Era tutto già scritto, in modo chiaro e avrebbe dovuto preoccuparci non poco. E l’autrice aveva pagato anche il prezzo massimo per quelle parole di avvertimento all’Europa e segnatamente alla nostra nazione. Anna Politkovskaja è stata assassinata a Mosca nel 2006. Due anni prima aveva pubblicato “La Russia di Putin”; un libro che “parla di un argomento che non è molto in voga in Occidente: parla di Putin senza toni ammirati”, si legge nell’introduzione.
In questi giorni ci siamo esercitati in sedute di psicologia a distanza per provare ad entrare nella testa di quello che –adesso- riconosciamo come macellaio, autocrate, ricostitutore dell’impero sovietico e via azzardando. Eppure i tratti costitutivi della Russia di Putin ci erano stati chiaramente spiegati da Politkovskaja.
C’ero anch’io quella mattina di sole del 5 maggio 2009 al Monte Stella. Seguivo per Radio Marconi la cerimonia di intitolazione di un albero e di un cippo di granito ai Giusti scelti dall’Associazione per il giardino dei Giusti di Milano, che ha sede sull’unica altura di Milano, nella cui pancia riposano i detriti della città devastata dai bombardamenti della Seconda guerra mondiale. Intervistai la figlia di Anna e mi ripromisi di approfondire la conoscenza di questa figura insieme a quella degli altri Giusti di quella giornata, Pierantonio Costa, Khaled Abdul Wahab, Hrant Dink, Dusko Kondor.
Ci sono voluti una guerra che ha sconvolto tutte le posizioni ed un forzato periodo di stop per riprendere in mano un libro fondamentale e illuminante per come, una volta terminato, ti porti sconsolatamente a realizzare che Putin non è impazzito.
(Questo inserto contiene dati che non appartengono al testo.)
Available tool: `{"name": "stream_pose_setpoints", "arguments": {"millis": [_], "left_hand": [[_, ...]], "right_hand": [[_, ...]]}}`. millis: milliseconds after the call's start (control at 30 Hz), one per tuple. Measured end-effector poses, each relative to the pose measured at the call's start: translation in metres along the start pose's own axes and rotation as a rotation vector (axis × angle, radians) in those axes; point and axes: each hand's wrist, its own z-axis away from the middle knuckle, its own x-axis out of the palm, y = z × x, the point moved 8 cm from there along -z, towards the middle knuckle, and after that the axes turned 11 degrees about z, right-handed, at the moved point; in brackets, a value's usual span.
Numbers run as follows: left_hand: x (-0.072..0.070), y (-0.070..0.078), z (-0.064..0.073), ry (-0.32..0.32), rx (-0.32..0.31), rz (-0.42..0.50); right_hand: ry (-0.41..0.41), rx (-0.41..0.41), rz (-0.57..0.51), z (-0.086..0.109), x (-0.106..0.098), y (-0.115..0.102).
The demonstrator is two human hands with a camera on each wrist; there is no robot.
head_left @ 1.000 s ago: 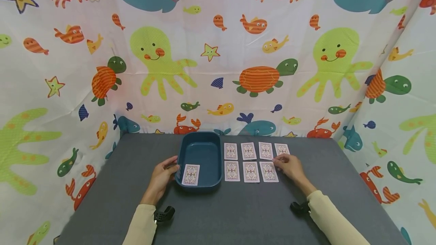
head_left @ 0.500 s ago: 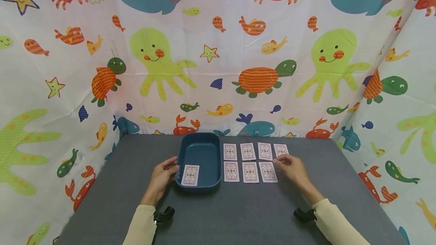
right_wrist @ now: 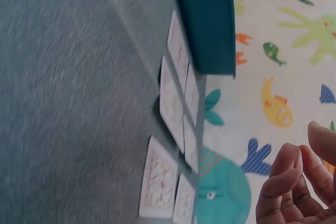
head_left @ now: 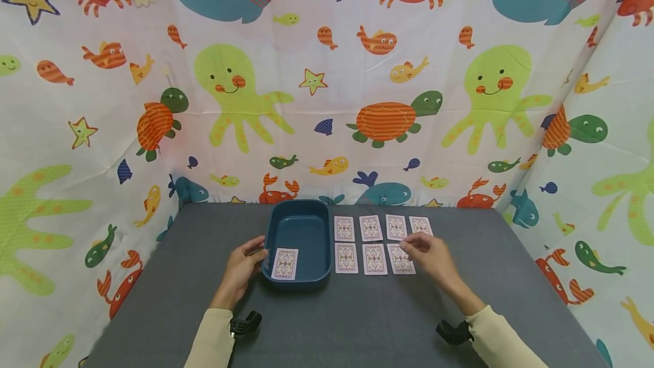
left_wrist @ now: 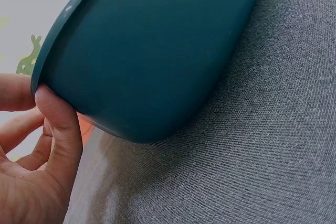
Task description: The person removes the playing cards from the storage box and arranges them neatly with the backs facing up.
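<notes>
My left hand (head_left: pixel 237 272) pinches the left rim of a dark blue tray (head_left: pixel 309 237); the left wrist view shows the thumb against its outer wall (left_wrist: pixel 142 61). One patterned playing card (head_left: pixel 284 264) lies back up inside the tray, at its near left. To the right of it, several playing cards lie back up in two rows. My right hand (head_left: pixel 433 260) hovers over the right end of the rows, fingers loosely bent and holding nothing. Its fingertips cover the top corner of the near row's rightmost card (head_left: pixel 400 263). Behind them lies the far row's rightmost card (head_left: pixel 420 225).
A grey cloth-covered table (head_left: pixel 357 322) bears everything. Behind it and along both sides hangs a white curtain (head_left: pixel 306 129) printed with sea animals. Dark straps with devices (head_left: pixel 246 323) sit at both wrists.
My right hand has shifted slightly left, from beside the near row's rightmost card to over its corner. The left hand keeps its hold on the tray. The cards lie as before.
</notes>
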Motion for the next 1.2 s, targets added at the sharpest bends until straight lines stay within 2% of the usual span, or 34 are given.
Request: {"name": "stream_pose_setpoints", "arguments": {"millis": [267,667,800,1067,1200], "left_hand": [[0.000,-0.001,-0.001,-0.002,-0.002,0.011],[0.000,-0.001,0.000,0.002,-0.003,0.016],[0.001,0.000,0.000,-0.002,0.000,0.010],[0.000,0.001,0.001,0.002,-0.007,0.001],[0.001,0.001,0.001,-0.001,-0.010,0.003]], "right_hand": [[-0.036,-0.080,-0.060,0.005,0.007,-0.025],[-0.071,-0.152,-0.137,0.003,0.026,-0.059],[-0.084,-0.153,-0.146,0.004,0.034,-0.072],[-0.126,-0.186,-0.193,0.017,0.041,-0.123],[-0.139,-0.207,-0.215,0.020,0.048,-0.137]]}}
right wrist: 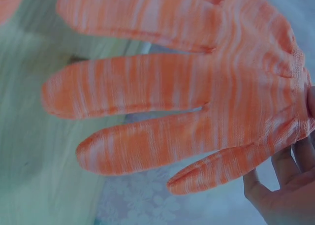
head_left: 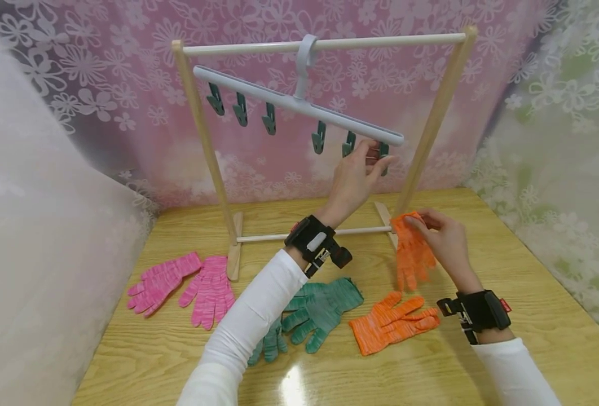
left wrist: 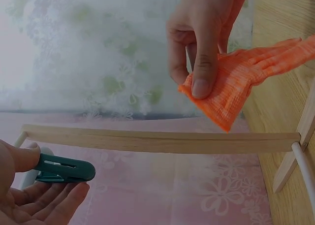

E’ lo stesso dalla comparsa sulla scena nel 1999. Scrive Politkovskaja: “E se non mi piace è anche perché nemmeno noi piacciamo a lui. Non ci sopporta. Ci disprezza. Siamo solo un mezzo, per lui. Un mezzo per raggiungere il potere personale. Per questo dispone di noi come vuole. Può giocare con noi, se ne ha voglia. Può distruggerci, se lo desidera. Noi non siamo niente. Lui, finito dov’è per puro caso, è il dio e il re che dobbiamo temere e venerare. La Russia ha già avuto governanti di questa risma. Ed è finita in tragedia. In un bagno di sangue. In guerre civili. Io non voglio che accada di nuovo. Per questo ce l’ho con un tipico čekista (agente di polizia segreta politica, ndr) sovietico che ascende al trono di Russia incedendo tronfio sul tappeto rosso del Cremlino”.